Casey Eye Institute, Department of Ophthalmology, Oregon Health & Science University, Portland, Oregon.
National Eye Institute, National Institutes of Health, Bethesda, Maryland.
Ophthalmology. 2022 Jul;129(7):e69-e76. doi: 10.1016/j.ophtha.2022.02.008. Epub 2022 Feb 12.
To validate a vascular severity score as an appropriate output for artificial intelligence (AI) Software as a Medical Device (SaMD) for retinopathy of prematurity (ROP) through comparison with ordinal disease severity labels for stage and plus disease assigned by the International Classification of Retinopathy of Prematurity, Third Edition (ICROP3), committee.
Validation study of an AI-based ROP vascular severity score.
A total of 34 ROP experts from the ICROP3 committee.
Two separate datasets of 30 fundus photographs each for stage (0-5) and plus disease (plus, preplus, neither) were labeled by members of the ICROP3 committee using an open-source platform.

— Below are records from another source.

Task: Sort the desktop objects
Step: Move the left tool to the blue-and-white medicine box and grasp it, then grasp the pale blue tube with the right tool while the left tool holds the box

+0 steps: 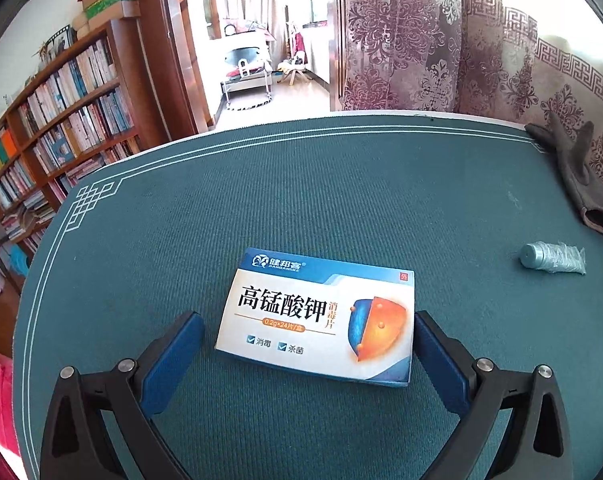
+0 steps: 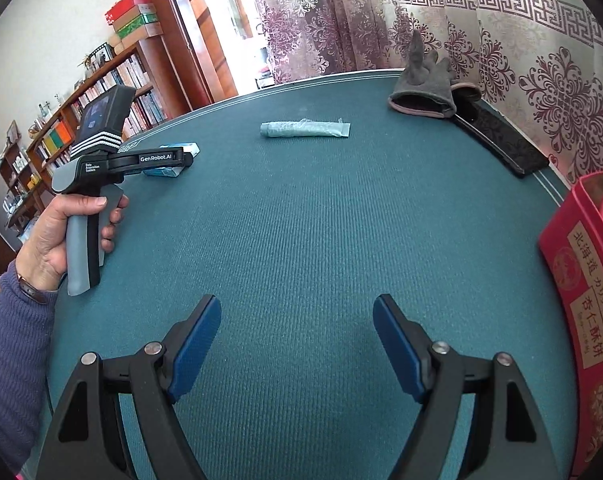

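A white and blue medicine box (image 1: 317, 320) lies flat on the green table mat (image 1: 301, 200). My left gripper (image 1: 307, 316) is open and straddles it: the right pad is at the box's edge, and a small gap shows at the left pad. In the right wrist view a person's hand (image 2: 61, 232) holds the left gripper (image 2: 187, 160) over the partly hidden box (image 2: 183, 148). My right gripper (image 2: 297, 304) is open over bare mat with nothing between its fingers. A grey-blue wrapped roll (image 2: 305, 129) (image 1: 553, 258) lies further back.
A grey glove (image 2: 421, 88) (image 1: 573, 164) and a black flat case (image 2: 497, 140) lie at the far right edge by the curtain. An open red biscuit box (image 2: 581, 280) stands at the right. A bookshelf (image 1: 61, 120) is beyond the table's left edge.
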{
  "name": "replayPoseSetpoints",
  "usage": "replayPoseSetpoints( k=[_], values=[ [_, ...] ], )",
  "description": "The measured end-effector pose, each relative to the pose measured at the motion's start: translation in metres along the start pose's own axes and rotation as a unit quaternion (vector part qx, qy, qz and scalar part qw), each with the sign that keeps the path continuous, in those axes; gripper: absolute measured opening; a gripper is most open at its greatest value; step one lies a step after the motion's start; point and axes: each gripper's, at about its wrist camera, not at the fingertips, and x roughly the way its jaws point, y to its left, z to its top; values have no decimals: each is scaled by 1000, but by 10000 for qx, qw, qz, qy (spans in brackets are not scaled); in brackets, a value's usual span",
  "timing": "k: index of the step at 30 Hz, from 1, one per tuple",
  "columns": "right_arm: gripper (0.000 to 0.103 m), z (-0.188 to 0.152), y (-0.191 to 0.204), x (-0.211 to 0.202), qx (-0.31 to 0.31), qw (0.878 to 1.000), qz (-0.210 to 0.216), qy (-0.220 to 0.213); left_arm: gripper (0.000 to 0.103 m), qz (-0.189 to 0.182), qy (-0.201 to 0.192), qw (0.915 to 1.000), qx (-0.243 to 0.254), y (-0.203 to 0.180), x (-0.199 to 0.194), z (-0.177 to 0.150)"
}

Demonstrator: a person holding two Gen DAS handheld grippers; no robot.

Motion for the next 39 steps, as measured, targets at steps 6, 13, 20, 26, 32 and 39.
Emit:
replayPoseSetpoints(
  k=[6, 13, 20, 26, 32, 39],
  values=[
    [82, 26, 8, 2, -269, 9993, -28, -239, 90, -51, -66, 9998, -202, 1, -6, -6],
    [82, 74, 15, 38, -787, 9956, -301, -419, 90, -65, -95, 9994, -324, 2, -14, -15],
    [82, 118, 30, 95, -1675, 9838, -550, -322, 90, -53, -99, 9996, -274, 1, -15, -17],
    [81, 149, 35, 140, -2319, 9698, -748, -73, 90, -93, -105, 9995, -271, 0, -16, -17],
    [81, 160, 24, 154, -2108, 9762, -472, 197, 90, -90, -95, 9998, -178, -5, -15, -17],
    [47, 161, 18, 151, -1676, 9852, -196, 296, 90, -81, -91, 9998, -159, -6, -15, -17]
  ],
)
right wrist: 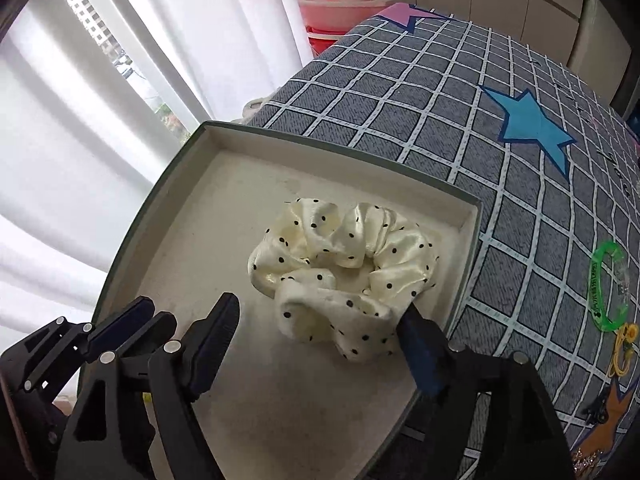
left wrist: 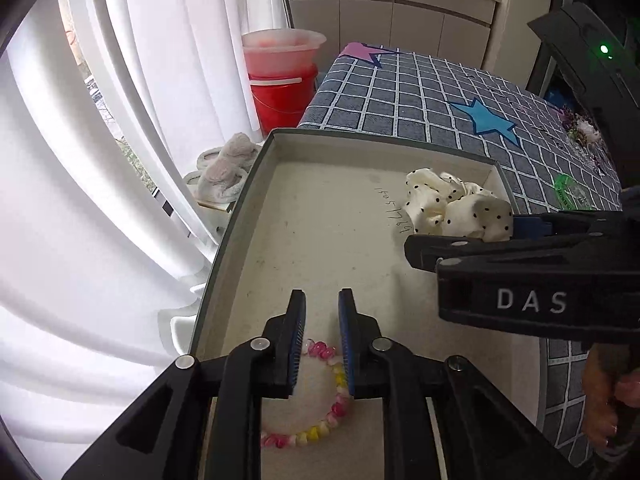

Averaging these results produced a continuous label for plus (1-9) and stage (1-3) for each image. Experts were also asked to compare each image to each other in terms of relative severity for plus disease. Each image was also labeled with a vascular severity score from the Imaging and Informatics in ROP deep learning system, which was compared with each grader's diagnostic labels for correlation, as well as the ophthalmoscopic diagnosis of stage.
Weighted kappa and Pearson correlation coefficients (CCs) were calculated between each pair of grader classification labels for stage and plus disease. The Elo algorithm was also used to convert pairwise comparisons for each expert into an ordered set of images from least to most severe.
The mean weighted kappa and CC for all interobserver pairs for plus disease image comparison were 0.67 and 0.88, respectively. The vascular severity score was found to be highly correlated with both the average plus disease classification (CC = 0.90, P < 0.001) and the ophthalmoscopic diagnosis of stage (P < 0.001 by analysis of variance) among all experts.
The ROP vascular severity score correlates well with the International Classification of Retinopathy of Prematurity committee member's labels for plus disease and stage, which had significant intergrader variability. Generation of a consensus for a validated scoring system for ROP SaMD can facilitate global innovation and regulatory authorization of these technologies.
通过与国际早产儿视网膜病变分类(ICROP3)委员会分配的分期和附加疾病的ordinal 疾病严重程度标签进行比较,验证血管严重程度评分作为一种用于早产儿视网膜病变(ROP)的人工智能(AI)软件作为医疗器械(SaMD)的合适输出。
基于 AI 的 ROP 血管严重程度评分的验证研究。
来自 ICROP3 委员会的 34 名 ROP 专家。
使用开源平台,由 ICROP3 委员会成员对 30 张眼底照片的两个独立数据集(0-5 期和附加疾病)进行标记。对这些结果进行平均处理,为每张图像产生附加疾病(附加、preplus、无)的连续标签(1-9)和分期(1-3)。专家还被要求根据附加疾病的相对严重程度来比较每张图像。每张图像还被标记了来自 ROP 深度学习系统的血管严重程度评分,该评分与每位分级员的诊断标签进行了相关性比较,以及与分期的眼底镜诊断进行了比较。
计算每个分期和附加疾病分级员分类标签之间的加权 kappa 和 Pearson 相关系数(CC)。Elo 算法也被用于将每位专家的成对比较转换为从最不严重到最严重的有序图像集。
所有观察者之间比较附加疾病图像的平均加权 kappa 和 CC 分别为 0.67 和 0.88。血管严重程度评分与平均附加疾病分类高度相关(CC = 0.90,P < 0.001),与所有专家的分期眼底镜诊断高度相关(方差分析 P < 0.001)。
ROP 血管严重程度评分与国际早产儿视网膜病变分类委员会成员对附加疾病和分期的标签相关性良好,且具有显著的分级员间变异性。为 ROP SaMD 制定一个经过验证的评分系统的共识可以促进这些技术的全球创新和监管授权。